Béatrice Cussol et Georgia Nelson

18 Oct - 29 Nov 2008
Vernissage le 18 Oct 2008

Chacune à leur manière, Béatrice Cussol et Georgia Nelson déplacent le spectateur sur le territoire de la peinture et du dessin.

Béatrice Cussol et Georgia Nelson


Béatrice Cussol archive et sauvegarde en les dessinant des images que forme spontanément la pensée. Il y a une urgence face à la tâche qui lui échoit de les retenir avant qu’elles ne disparaissent dans l’oubli, d’archiver ces images ratissées qui lui arrivent comme des évènements en cascades, d’où le stylo requis qui vient vite sous la main, le pinceau vers l’eau, l’aquarelle, le feutre trempé dans l’encre.

Ensuite vient la peinture en elle-même, c’est-à-dire le travail de la matière,  la plus lisse, ou liquide, ou craquelante, ou crissante ou croupie ou d’autre matière résultant de la vie de la tache, de la flaque, du trait. La première image venue est la bonne. Elle fixe une image qui auparavant peut-être flottait, au risque d’en perdre d’autres ou de les désamorcer.

Elles apparaissent comme quelque chose qu’elle n’aurait jamais vu auparavant, et en même temps comme quelque chose de déjà vu,  de familier. Elle réveille ainsi des images qui sommeillent et qui sont déjà du dessin. Le dessin est un espace de rencontre et chacun peut y prendre forme. Mais c’est une rencontre qui ne regarde plus l’artiste: elle ne connaît pas forcément l’histoire que racontent ses dessins, mais peut se la raconter à chaque fois, autant que n’importe qui et différemment à chaque fois.

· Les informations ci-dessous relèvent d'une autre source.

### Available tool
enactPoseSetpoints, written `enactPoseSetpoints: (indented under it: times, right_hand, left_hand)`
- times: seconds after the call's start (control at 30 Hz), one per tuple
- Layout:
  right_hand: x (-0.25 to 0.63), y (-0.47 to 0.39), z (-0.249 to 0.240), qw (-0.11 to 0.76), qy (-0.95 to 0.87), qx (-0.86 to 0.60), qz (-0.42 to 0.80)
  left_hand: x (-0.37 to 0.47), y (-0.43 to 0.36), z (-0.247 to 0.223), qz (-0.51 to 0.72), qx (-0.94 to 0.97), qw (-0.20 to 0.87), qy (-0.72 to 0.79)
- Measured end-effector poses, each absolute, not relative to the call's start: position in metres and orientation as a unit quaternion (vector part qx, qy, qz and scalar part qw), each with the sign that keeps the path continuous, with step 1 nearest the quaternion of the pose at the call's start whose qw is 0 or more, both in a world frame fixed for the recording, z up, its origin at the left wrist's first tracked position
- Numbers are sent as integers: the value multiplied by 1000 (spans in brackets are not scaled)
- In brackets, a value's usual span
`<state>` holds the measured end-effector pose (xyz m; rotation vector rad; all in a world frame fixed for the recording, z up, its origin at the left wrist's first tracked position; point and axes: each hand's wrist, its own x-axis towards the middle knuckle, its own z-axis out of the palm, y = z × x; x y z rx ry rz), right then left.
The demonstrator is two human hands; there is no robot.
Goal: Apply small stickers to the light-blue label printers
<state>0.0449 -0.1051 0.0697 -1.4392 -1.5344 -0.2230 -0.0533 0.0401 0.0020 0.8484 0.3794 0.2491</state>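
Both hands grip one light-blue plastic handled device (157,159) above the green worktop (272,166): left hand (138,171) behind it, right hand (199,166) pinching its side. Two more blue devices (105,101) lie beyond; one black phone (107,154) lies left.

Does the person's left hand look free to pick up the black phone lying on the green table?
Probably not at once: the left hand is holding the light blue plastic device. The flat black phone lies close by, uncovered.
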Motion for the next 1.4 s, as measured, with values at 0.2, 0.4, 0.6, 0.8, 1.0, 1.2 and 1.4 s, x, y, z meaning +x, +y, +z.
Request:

Dans le travail de Georgia Nelson, les dessins agissent comme des matrices, où la graphie est un objet à part entière, et déjà un dessin qui se mêle à d’autres et se décline à l’infini. Sa peinture se regarde sans se voir. Elle tient du maquillage, du make-up, d’une forme qui se compose patiemment, dans un même geste. Georgia Nelson, c’est une manière d’être, une qualité, une vitesse.